» Prompt
Copy out the listing that follows, exact in every word, and skip the images.

^^^^^^^^^^^^^^^^

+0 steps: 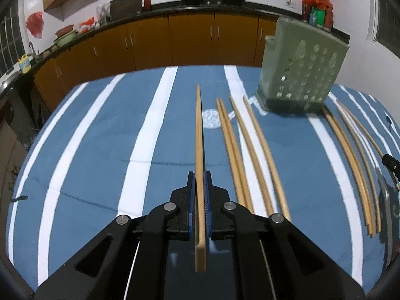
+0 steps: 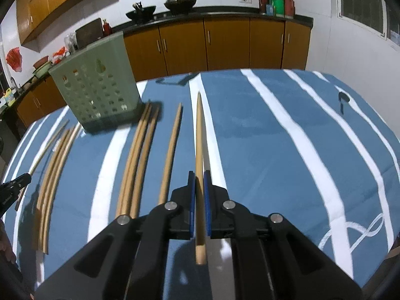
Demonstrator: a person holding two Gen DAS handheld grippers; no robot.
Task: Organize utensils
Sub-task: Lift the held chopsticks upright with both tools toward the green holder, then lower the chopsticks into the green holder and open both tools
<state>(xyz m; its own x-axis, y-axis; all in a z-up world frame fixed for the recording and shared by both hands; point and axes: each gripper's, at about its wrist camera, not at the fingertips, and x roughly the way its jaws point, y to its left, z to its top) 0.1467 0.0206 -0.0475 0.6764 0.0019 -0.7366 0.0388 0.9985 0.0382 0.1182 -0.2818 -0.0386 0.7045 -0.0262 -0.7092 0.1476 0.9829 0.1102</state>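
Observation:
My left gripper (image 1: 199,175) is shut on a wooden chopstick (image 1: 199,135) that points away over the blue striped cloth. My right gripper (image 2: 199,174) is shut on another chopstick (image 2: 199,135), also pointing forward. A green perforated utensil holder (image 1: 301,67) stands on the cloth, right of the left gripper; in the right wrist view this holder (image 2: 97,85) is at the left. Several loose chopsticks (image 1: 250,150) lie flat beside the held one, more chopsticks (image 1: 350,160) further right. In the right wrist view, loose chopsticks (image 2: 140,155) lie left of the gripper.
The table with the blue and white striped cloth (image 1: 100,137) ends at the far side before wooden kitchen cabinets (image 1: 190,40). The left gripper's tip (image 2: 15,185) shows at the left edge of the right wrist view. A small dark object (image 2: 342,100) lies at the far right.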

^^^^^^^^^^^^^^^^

» Answer section
+0 steps: 
+0 steps: 
Demonstrator: a person holding two Gen DAS handheld grippers; no robot.
Task: Organize utensils
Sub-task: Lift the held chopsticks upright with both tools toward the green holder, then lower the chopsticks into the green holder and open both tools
<state>(xyz m; its own x-axis, y-axis; all in a z-up world frame fixed for the recording and shared by both hands; point and axes: each gripper's, at about its wrist camera, not at the fingertips, and x roughly the way its jaws point, y to its left, z to its top) 0.1467 0.0206 -0.0475 0.6764 0.0019 -0.7366 0.0388 0.9985 0.0382 0.1182 -0.2818 -0.0386 0.7045 -0.0262 -0.7092 0.1476 0.9829 0.1102</state>
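Observation:
My left gripper (image 1: 199,175) is shut on a wooden chopstick (image 1: 199,135) that points away over the blue striped cloth. My right gripper (image 2: 199,174) is shut on another chopstick (image 2: 199,135), also pointing forward. A green perforated utensil holder (image 1: 301,67) stands on the cloth, right of the left gripper; in the right wrist view this holder (image 2: 97,85) is at the left. Several loose chopsticks (image 1: 250,150) lie flat beside the held one, more chopsticks (image 1: 350,160) further right. In the right wrist view, loose chopsticks (image 2: 140,155) lie left of the gripper.
The table with the blue and white striped cloth (image 1: 100,137) ends at the far side before wooden kitchen cabinets (image 1: 190,40). The left gripper's tip (image 2: 15,185) shows at the left edge of the right wrist view. A small dark object (image 2: 342,100) lies at the far right.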

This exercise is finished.